**WHAT TO WORK ON:** The answer must be the full data, restated word for word, with no pictures in it.

Dataset entries:
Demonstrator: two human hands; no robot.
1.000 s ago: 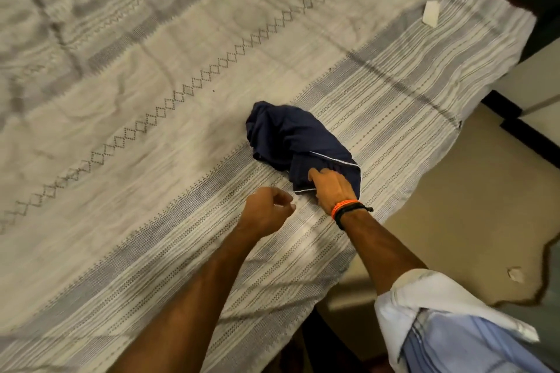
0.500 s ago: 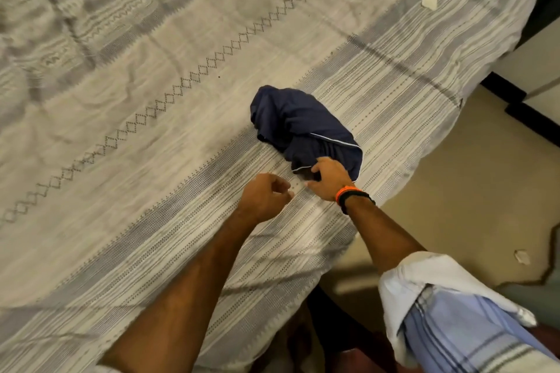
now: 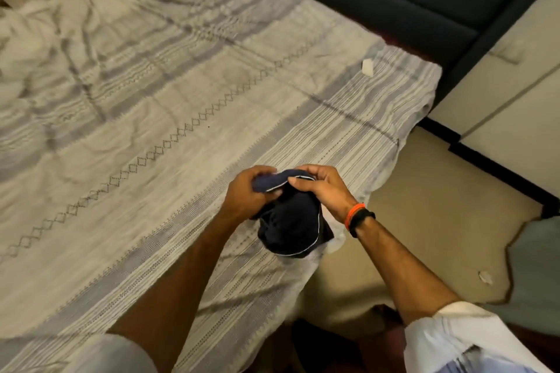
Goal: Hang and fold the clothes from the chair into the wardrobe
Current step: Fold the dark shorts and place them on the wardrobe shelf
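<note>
both hands grip the dark blue garment [image 3: 291, 218] at its top edge, left hand [image 3: 245, 194] and right hand [image 3: 325, 188] close together, fingers curled round the fabric. it hangs bunched above the near edge of the striped bedspread [image 3: 151, 130].

My left hand [image 3: 245, 197] and right hand [image 3: 324, 189] are raised side by side in front of me, fingers curled, each pinching the garment [image 3: 291, 221] at its top edge. Both forearms reach forward, bare; bands [image 3: 359, 216] circle my right wrist.
</note>
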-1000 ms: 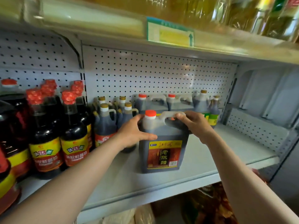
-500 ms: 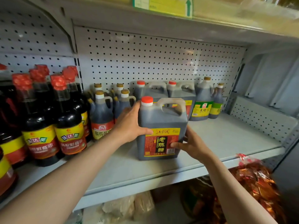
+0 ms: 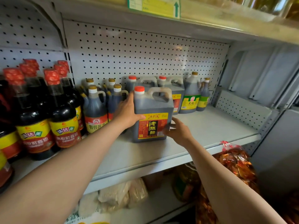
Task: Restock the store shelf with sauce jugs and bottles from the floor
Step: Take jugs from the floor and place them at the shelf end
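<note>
A dark vinegar jug (image 3: pixel 153 115) with a red cap and a red-and-yellow label stands upright on the grey shelf (image 3: pixel 210 126), in front of two like jugs (image 3: pixel 174 92). My left hand (image 3: pixel 127 110) grips its left side, thumb across the top of the label. At the jug's lower right corner, my right hand (image 3: pixel 178 131) touches it with spread fingers, which are blurred.
Tall red-capped sauce bottles (image 3: pixel 63 113) and small brown jugs (image 3: pixel 95 109) fill the shelf's left. A green-labelled jug (image 3: pixel 191 97) and a small bottle (image 3: pixel 204 97) stand at the back. Bare shelf lies to the right. Bags (image 3: pixel 123 194) and red chilli packs (image 3: pixel 234 160) sit below.
My right hand left the jug's handle and dropped to its lower right corner. The left hand stayed on the jug's left side. The jug stands a little farther back on the shelf.
</note>
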A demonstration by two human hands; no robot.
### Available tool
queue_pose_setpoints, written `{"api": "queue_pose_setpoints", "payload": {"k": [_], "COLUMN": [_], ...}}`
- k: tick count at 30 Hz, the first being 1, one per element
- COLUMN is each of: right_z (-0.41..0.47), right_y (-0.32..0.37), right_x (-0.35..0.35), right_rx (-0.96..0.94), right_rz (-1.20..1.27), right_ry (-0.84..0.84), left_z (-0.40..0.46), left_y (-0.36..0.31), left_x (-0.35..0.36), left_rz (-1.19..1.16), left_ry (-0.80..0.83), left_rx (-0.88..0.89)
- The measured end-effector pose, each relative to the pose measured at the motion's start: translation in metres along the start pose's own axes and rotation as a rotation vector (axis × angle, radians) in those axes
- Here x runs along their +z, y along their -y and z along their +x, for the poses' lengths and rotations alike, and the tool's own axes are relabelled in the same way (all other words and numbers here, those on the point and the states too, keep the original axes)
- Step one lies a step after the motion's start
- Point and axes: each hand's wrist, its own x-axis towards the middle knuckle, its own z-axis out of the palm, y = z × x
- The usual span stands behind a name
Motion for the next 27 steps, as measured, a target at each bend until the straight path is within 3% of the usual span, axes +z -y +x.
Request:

**ANSWER AREA:**
Demonstrator: two human hands; no robot.
1.000 s ago: 
0.500 s ago: 
now: 
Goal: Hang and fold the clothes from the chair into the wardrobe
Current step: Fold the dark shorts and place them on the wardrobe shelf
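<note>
both hands grip the dark blue garment [image 3: 291, 218] at its top edge, left hand [image 3: 245, 194] and right hand [image 3: 325, 188] close together, fingers curled round the fabric. it hangs bunched above the near edge of the striped bedspread [image 3: 151, 130].

My left hand [image 3: 245, 197] and right hand [image 3: 324, 189] are raised side by side in front of me, fingers curled, each pinching the garment [image 3: 291, 221] at its top edge. Both forearms reach forward, bare; bands [image 3: 359, 216] circle my right wrist.
</note>
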-1000 ms: 
-500 ms: 
+0 ms: 
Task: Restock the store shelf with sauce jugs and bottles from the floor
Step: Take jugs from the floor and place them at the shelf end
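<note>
A dark vinegar jug (image 3: pixel 153 115) with a red cap and a red-and-yellow label stands upright on the grey shelf (image 3: pixel 210 126), in front of two like jugs (image 3: pixel 174 92). My left hand (image 3: pixel 127 110) grips its left side, thumb across the top of the label. At the jug's lower right corner, my right hand (image 3: pixel 178 131) touches it with spread fingers, which are blurred.
Tall red-capped sauce bottles (image 3: pixel 63 113) and small brown jugs (image 3: pixel 95 109) fill the shelf's left. A green-labelled jug (image 3: pixel 191 97) and a small bottle (image 3: pixel 204 97) stand at the back. Bare shelf lies to the right. Bags (image 3: pixel 123 194) and red chilli packs (image 3: pixel 234 160) sit below.
My right hand left the jug's handle and dropped to its lower right corner. The left hand stayed on the jug's left side. The jug stands a little farther back on the shelf.
</note>
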A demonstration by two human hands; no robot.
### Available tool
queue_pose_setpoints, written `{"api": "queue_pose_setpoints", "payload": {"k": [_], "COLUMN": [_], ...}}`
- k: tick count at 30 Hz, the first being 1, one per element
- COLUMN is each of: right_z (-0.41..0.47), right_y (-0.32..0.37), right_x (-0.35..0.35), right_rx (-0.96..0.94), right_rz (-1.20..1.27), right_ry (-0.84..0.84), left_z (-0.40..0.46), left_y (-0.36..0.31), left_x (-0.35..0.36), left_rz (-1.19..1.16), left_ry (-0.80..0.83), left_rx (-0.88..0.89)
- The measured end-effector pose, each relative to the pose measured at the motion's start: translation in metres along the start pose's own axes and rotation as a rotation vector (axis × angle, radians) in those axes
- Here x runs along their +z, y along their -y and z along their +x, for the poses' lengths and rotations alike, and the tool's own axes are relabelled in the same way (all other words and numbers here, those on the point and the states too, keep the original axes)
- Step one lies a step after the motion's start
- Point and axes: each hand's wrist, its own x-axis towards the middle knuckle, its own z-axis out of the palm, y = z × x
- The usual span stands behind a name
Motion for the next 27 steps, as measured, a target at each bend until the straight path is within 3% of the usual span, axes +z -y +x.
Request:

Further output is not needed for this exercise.